[Records from a dataset]
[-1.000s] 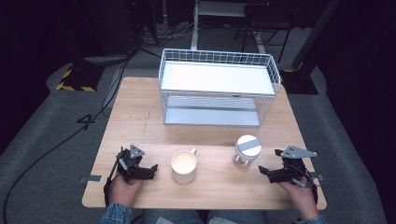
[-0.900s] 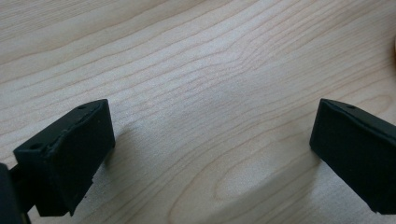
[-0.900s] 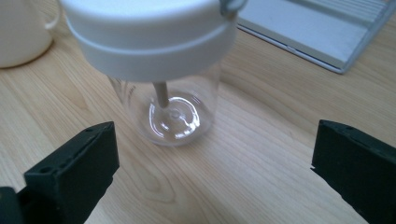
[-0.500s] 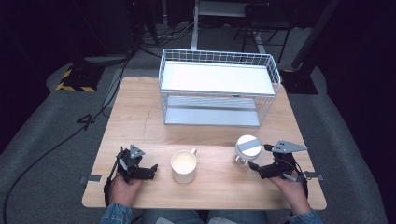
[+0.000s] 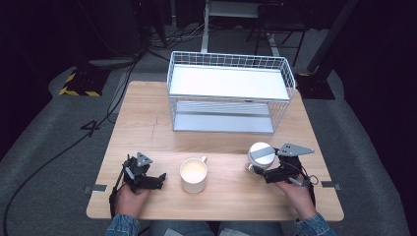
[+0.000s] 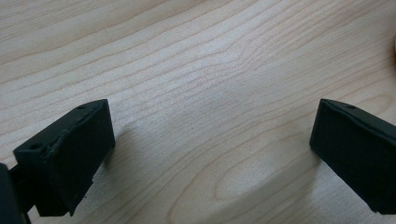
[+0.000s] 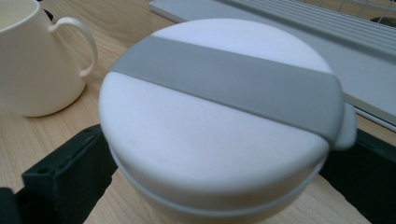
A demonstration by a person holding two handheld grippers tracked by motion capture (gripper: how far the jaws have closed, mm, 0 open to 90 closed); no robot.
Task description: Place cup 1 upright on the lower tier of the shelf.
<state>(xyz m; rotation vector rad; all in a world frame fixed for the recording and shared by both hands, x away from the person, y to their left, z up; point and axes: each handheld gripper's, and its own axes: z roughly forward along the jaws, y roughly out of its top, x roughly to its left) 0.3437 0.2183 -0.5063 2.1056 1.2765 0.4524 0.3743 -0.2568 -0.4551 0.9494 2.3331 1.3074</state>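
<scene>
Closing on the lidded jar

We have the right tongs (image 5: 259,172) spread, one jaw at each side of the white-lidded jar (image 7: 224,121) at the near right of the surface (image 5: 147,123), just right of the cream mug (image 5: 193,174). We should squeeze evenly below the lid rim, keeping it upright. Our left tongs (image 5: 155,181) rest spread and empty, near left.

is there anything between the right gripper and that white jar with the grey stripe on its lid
Nothing visible. The right gripper has its jaws on either side of the jar, with no object in the gap. The mug stands off to the side, apart from both.
</scene>
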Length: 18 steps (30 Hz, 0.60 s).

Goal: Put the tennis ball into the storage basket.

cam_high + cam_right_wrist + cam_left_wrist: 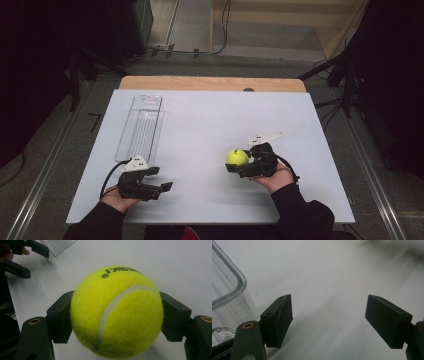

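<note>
One yellow tennis ball [117, 311], and I've got it clamped between my right gripper [239, 165] jaws, just above the white table [200, 125], right of centre. Black print on its felt, too skewed to read. One clear plastic tray [141, 127] far left. My left gripper [160, 179] gapes wide, holding nothing.

We see a white table [200, 120] with a wooden edge [210, 83] at its far side, standing on grey floor [60, 150]. Metal rails [42, 172] flank it; cables [220, 30] trail beyond. Both sides are dark.
</note>
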Motion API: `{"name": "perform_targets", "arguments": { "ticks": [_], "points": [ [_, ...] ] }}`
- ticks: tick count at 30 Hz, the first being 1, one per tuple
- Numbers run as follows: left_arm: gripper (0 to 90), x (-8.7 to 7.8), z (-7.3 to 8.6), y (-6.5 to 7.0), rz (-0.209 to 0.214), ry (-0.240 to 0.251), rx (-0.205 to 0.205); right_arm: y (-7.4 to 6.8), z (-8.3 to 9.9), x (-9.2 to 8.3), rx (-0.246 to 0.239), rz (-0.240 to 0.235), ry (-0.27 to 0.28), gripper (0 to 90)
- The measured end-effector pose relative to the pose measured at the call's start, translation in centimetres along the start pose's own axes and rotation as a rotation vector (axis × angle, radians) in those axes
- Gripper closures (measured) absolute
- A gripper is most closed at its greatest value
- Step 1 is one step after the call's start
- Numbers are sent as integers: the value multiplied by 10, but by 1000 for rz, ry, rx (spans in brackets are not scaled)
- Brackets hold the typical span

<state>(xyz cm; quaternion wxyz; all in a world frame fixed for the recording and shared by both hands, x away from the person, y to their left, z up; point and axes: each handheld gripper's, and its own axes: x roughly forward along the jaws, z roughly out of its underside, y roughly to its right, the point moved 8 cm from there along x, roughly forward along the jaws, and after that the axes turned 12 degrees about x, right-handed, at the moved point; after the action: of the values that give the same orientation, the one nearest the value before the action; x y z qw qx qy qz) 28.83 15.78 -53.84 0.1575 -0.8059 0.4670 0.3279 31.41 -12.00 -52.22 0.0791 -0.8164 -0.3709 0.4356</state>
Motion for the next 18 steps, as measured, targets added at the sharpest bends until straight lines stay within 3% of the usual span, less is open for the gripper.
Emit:
{"name": "perform_targets", "arguments": {
  "ticks": [18],
  "points": [
    [227, 0, 0, 0, 2, 2, -3, -14, -17, 14, -27, -24, -16, 234]
  ]
}}
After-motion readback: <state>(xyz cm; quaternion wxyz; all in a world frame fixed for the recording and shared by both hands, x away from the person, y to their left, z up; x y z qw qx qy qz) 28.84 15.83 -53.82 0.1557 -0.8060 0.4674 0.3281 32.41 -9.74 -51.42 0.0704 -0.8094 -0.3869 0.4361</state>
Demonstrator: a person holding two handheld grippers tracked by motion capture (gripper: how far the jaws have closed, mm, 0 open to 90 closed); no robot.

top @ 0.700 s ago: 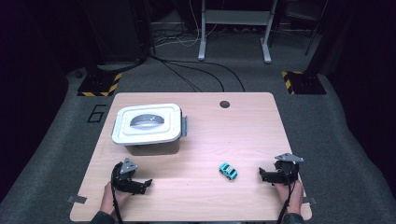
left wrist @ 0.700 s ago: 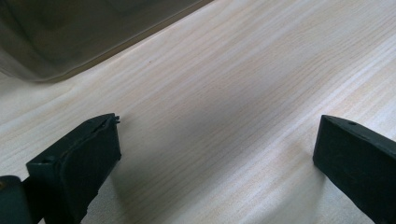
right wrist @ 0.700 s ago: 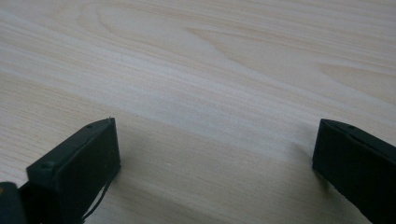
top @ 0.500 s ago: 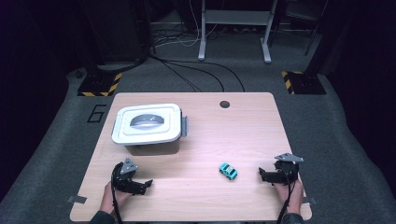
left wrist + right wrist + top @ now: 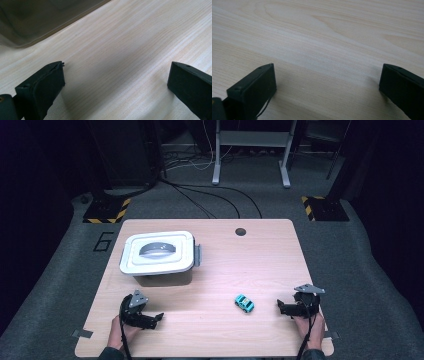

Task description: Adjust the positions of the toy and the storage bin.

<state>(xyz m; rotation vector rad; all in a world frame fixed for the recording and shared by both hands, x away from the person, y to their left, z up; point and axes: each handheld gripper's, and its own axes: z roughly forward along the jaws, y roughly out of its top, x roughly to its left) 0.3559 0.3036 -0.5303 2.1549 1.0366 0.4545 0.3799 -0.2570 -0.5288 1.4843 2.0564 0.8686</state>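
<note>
A small teal toy car (image 5: 244, 303) sits on the wooden table (image 5: 260, 265), right of centre near the front. A grey box with a white lid (image 5: 157, 256) stands at the left; its lid is on. My left gripper (image 5: 156, 318) rests low on the table in front of the box, jaws pointing right. In the left gripper view the left gripper (image 5: 116, 80) stands open over bare wood, with the box wall (image 5: 30, 22) at the upper left. My right gripper (image 5: 281, 307) lies right of the car, jaws pointing toward it and apart from it. The right gripper view has the right gripper (image 5: 328, 80) open over bare wood.
A round cable hole (image 5: 240, 231) marks the table's far edge. Cables (image 5: 210, 200) run across the grey floor behind, between yellow-black striped blocks (image 5: 105, 210) and a metal stand (image 5: 250, 150). Tape tabs mark the table's front corners.
</note>
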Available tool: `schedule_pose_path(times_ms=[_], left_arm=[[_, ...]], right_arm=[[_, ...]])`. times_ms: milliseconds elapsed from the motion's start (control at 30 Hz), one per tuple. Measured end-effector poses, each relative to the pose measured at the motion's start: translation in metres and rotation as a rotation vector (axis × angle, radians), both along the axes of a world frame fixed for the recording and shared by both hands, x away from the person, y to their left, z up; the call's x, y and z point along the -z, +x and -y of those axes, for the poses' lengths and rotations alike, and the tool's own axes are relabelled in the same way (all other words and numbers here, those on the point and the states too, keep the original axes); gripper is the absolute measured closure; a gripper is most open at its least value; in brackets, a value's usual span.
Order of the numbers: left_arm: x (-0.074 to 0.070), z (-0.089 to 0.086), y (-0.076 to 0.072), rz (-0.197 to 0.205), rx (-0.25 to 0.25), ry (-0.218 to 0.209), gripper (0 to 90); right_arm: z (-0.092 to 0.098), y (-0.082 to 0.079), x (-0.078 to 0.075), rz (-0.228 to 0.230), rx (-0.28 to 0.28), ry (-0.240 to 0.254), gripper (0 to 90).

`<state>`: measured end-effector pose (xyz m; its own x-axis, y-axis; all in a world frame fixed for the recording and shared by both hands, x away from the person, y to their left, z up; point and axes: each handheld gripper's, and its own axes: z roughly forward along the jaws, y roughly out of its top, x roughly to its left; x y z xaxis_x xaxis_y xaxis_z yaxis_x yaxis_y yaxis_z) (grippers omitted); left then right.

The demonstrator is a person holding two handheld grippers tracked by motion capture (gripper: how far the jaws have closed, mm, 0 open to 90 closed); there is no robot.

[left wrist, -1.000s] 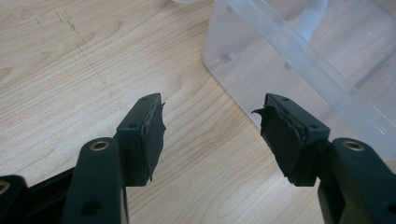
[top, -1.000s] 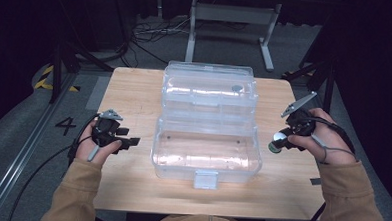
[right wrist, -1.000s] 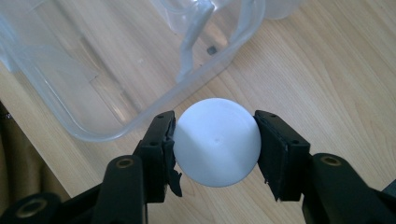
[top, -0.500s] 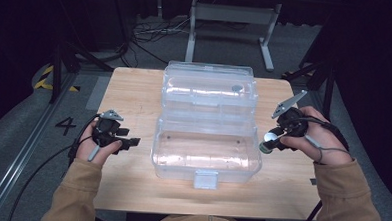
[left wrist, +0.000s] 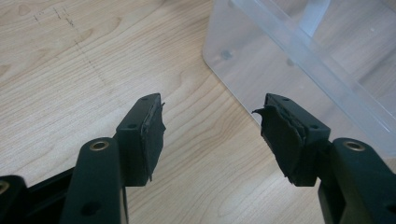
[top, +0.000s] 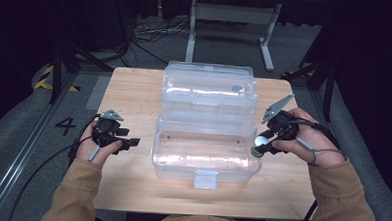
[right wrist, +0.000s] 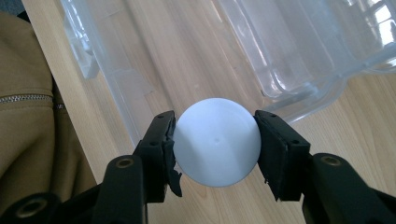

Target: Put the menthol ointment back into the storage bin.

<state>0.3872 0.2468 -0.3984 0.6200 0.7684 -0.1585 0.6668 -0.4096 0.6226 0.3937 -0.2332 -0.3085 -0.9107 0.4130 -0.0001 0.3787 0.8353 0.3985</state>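
White ball (right wrist: 216, 142): round, smooth, matt white, clamped between the two black jaws of the right gripper (right wrist: 215, 144); both pads press on its sides. In the high view the ball (top: 260, 141) sits at the right end of the clear plastic storage box (top: 205, 151), just beside the rim of the near compartment and above tabletop level. Whether it touches the box wall cannot be told.

Right gripper (top: 263, 143): held in the right hand (top: 303, 140), pointing toward the box from its right side, grey three-cornered plate (top: 277, 107) tilted up on top.

Storage box: transparent, open, lid (top: 208, 86) folded back on the far side, white latch (top: 205, 179) at the near edge. The near compartment shows bare wood grain through its floor. A small dark round item (top: 237, 88) lies in the lid section; its kind cannot be told.

Left gripper (left wrist: 212, 135): jaws apart with nothing between them, over bare tabletop (left wrist: 70, 70), near the left corner of the box (left wrist: 289, 60) and not touching it. In the high view the left gripper (top: 127, 142) rests in the left hand (top: 95, 146), well apart from the ball.

Tabletop: light wood, carrying the box at its centre. The person wears tan sleeves (top: 340, 207).
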Motion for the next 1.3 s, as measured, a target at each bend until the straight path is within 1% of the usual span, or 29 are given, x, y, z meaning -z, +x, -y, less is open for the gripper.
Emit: schedule_pose_path(times_ms=[33, 167, 233, 433, 567, 767, 867, 933, 1067, 1100, 1300], left_arm=[[0.0, 0.0, 0.0, 0.0, 0.0, 0.0, 39.6], [0.0, 0.0, 0.0, 0.001, 0.001, -0.001, 39.6], [0.0, 0.0, 0.0, 0.001, 0.001, -0.001, 39.6], [0.0, 0.0, 0.0, -0.003, 0.003, 0.0, 39.6], [0.0, 0.0, 0.0, -0.002, 0.001, -0.002, 39.6], [0.0, 0.0, -0.001, 0.0, -0.001, -0.004, 39.6], [0.0, 0.0, 0.0, 0.0, 0.001, -0.003, 39.6], [0.0, 0.0, -0.001, 0.0, 0.0, -0.004, 39.6], [0.0, 0.001, -0.001, -0.001, 0.001, -0.005, 39.6], [0.0, 0.001, -0.001, -0.001, 0.001, -0.005, 39.6], [0.0, 0.001, 0.0, -0.002, 0.004, -0.003, 39.6]], right_arm=[[0.0, 0.0, 0.0, 0.0, 0.0, 0.0, 50.5], [-0.006, -0.001, 0.004, -0.003, -0.034, -0.003, 50.5], [-0.007, -0.001, 0.004, -0.004, -0.036, -0.003, 50.5], [-0.014, -0.002, 0.011, -0.022, -0.067, -0.012, 50.4], [-0.017, -0.002, 0.015, -0.023, -0.085, -0.018, 50.5], [-0.022, -0.002, 0.025, -0.041, -0.107, -0.048, 50.5], [-0.024, -0.002, 0.029, -0.049, -0.12, -0.053, 50.4], [-0.025, -0.001, 0.032, -0.047, -0.131, -0.056, 50.4], [-0.026, -0.001, 0.036, -0.048, -0.136, -0.065, 50.5], [-0.027, -0.001, 0.037, -0.051, -0.129, -0.067, 50.5], [-0.027, 0.001, 0.046, -0.063, -0.143, -0.077, 50.4]])
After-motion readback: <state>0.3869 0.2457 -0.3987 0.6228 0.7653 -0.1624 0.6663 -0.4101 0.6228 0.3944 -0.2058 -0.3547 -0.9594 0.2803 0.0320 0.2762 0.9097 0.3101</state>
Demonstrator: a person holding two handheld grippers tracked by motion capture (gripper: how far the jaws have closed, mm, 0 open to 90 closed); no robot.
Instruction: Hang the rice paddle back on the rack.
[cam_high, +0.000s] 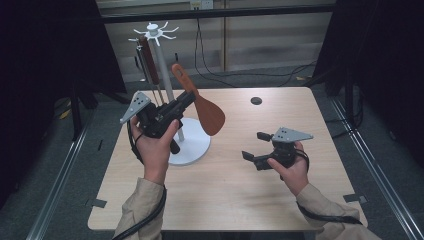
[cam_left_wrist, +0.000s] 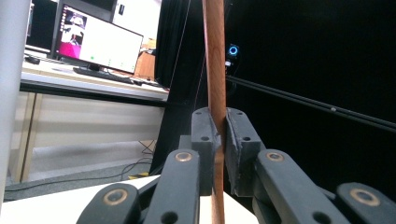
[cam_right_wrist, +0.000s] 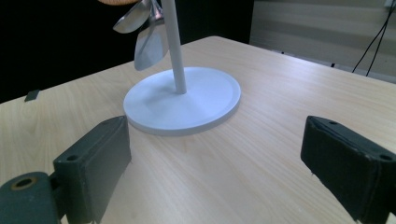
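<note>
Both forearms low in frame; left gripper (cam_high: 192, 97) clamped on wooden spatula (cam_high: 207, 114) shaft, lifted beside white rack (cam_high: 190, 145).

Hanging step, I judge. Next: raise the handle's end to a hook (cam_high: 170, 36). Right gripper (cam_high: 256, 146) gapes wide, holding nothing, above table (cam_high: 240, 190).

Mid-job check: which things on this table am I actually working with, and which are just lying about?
In the job:
- wooden spatula, clamped by its handle in the left gripper
- white utensil stand with hooks on top
- right gripper, open and empty over the table

Lying about:
- utensils already hanging on the stand
- small black disc
</note>
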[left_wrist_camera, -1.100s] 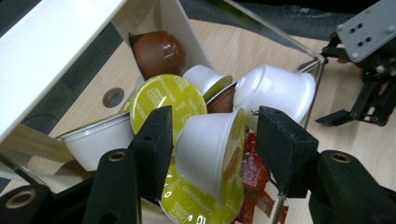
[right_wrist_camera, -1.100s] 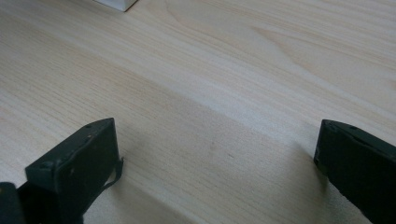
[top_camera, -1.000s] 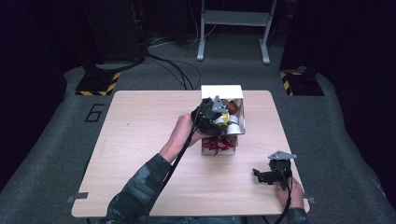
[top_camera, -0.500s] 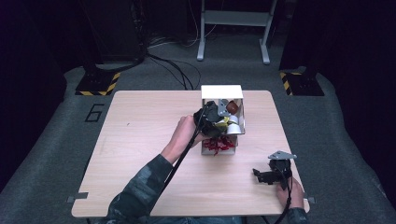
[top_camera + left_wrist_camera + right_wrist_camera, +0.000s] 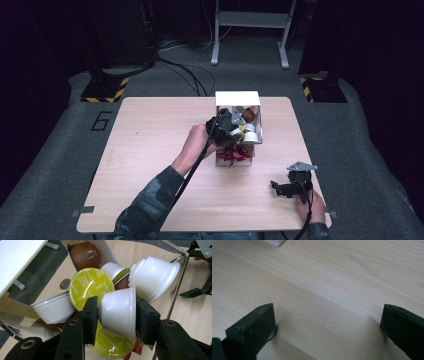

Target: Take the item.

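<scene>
White capsule point(image 5: 117, 312) clamped in left gripper point(image 5: 116, 315) jaws, just closed.

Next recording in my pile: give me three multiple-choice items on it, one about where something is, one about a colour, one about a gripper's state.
1. Where does the right gripper sit?
A. Inside the box
B. Over the table's near right corner
C. On the floor

2. What colour is the foil lid behind the held capsule?
A. Yellow-green
B. Blue
C. Black

3. How do the left gripper's fingers stand?
A. Wide open over bare wood
B. Shut with nothing between them
C. Shut on a white capsule

Key: 1 B, the high view shows it above bare table near that corner, apart from the white box. 2 A, the lid reads yellow-green in the left gripper view. 3 C, both fingers press the white capsule; they have just been closing on it.
</scene>
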Demonstrator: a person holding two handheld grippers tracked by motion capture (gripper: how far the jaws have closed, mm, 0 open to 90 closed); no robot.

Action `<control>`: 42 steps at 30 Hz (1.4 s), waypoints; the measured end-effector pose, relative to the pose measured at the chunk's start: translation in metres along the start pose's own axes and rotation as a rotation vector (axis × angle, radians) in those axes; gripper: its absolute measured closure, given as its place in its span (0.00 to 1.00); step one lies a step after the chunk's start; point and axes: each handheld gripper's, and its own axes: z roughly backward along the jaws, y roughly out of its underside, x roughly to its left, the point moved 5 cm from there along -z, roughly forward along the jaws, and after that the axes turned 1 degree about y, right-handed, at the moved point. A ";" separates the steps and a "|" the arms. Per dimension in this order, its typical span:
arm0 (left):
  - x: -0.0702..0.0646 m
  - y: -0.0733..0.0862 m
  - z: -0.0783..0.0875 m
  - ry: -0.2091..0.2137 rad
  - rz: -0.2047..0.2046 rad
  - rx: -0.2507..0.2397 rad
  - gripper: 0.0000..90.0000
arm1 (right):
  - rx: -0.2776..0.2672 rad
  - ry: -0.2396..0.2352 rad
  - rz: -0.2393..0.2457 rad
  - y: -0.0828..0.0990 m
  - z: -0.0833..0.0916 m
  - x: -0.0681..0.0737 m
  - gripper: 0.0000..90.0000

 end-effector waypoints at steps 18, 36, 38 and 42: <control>0.002 -0.001 0.008 -0.006 -0.014 -0.040 0.64 | 0.001 0.000 0.000 0.000 0.000 0.000 0.00; 0.002 -0.005 0.026 -0.023 -0.028 -0.080 0.64 | 0.001 0.007 0.003 0.000 0.000 0.000 0.00; 0.002 -0.005 0.028 -0.023 -0.021 -0.086 0.64 | 0.001 0.007 0.001 0.000 0.000 0.000 0.00; 0.004 -0.007 0.034 -0.034 -0.020 -0.103 0.64 | 0.001 0.007 0.001 0.000 0.000 0.000 0.00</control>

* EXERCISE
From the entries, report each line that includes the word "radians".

* WRITTEN REPLY
- The measured end-effector pose relative to the pose measured at the call's start, translation in centimetres along the start pose's own axes and rotation as a rotation vector (axis × angle, radians) in those axes
Available tool: `schedule_pose_path(times_ms=[_], left_arm=[[_, ...]], right_arm=[[_, ...]])`. times_ms: milliseconds elapsed from the motion's start (control at 30 Hz), one per tuple. Measured end-effector poses, each relative to the pose measured at the motion's start: translation in metres and rotation as a rotation vector (axis × angle, radians), both along the axes of a world frame fixed for the recording and shared by both hands, x away from the person, y to their left, z up; the call's x, y and z point along the -z, +x and -y of those axes, for the poses' lengths and rotations alike, and the tool's own axes are relabelled in the same way (all other words and numbers here, those on the point and the states too, keep the original axes); gripper is the absolute measured closure; a gripper is most open at its least value; in brackets, a value's usual span.
Action `<control>`: 42 steps at 30 Hz (1.4 s), waypoints; the measured end-effector pose, relative to the pose measured at the chunk's start: translation in metres along the start pose's own axes and rotation as a rotation vector (axis × angle, radians) in those axes; gripper: its absolute measured closure, given as its place in its span (0.00 to 1.00); step one lies a step after the chunk's start; point and axes: each handheld gripper's, and its own axes: z roughly backward along the jaws, y roughly out of its underside, x roughly to its left, the point moved 5 cm from there along -z, roughly forward along the jaws, and after that the axes turned 1 degree about y, right-handed, at the moved point. A ";" separates the steps and a "|" the arms. Per dimension in this order, its typical span:

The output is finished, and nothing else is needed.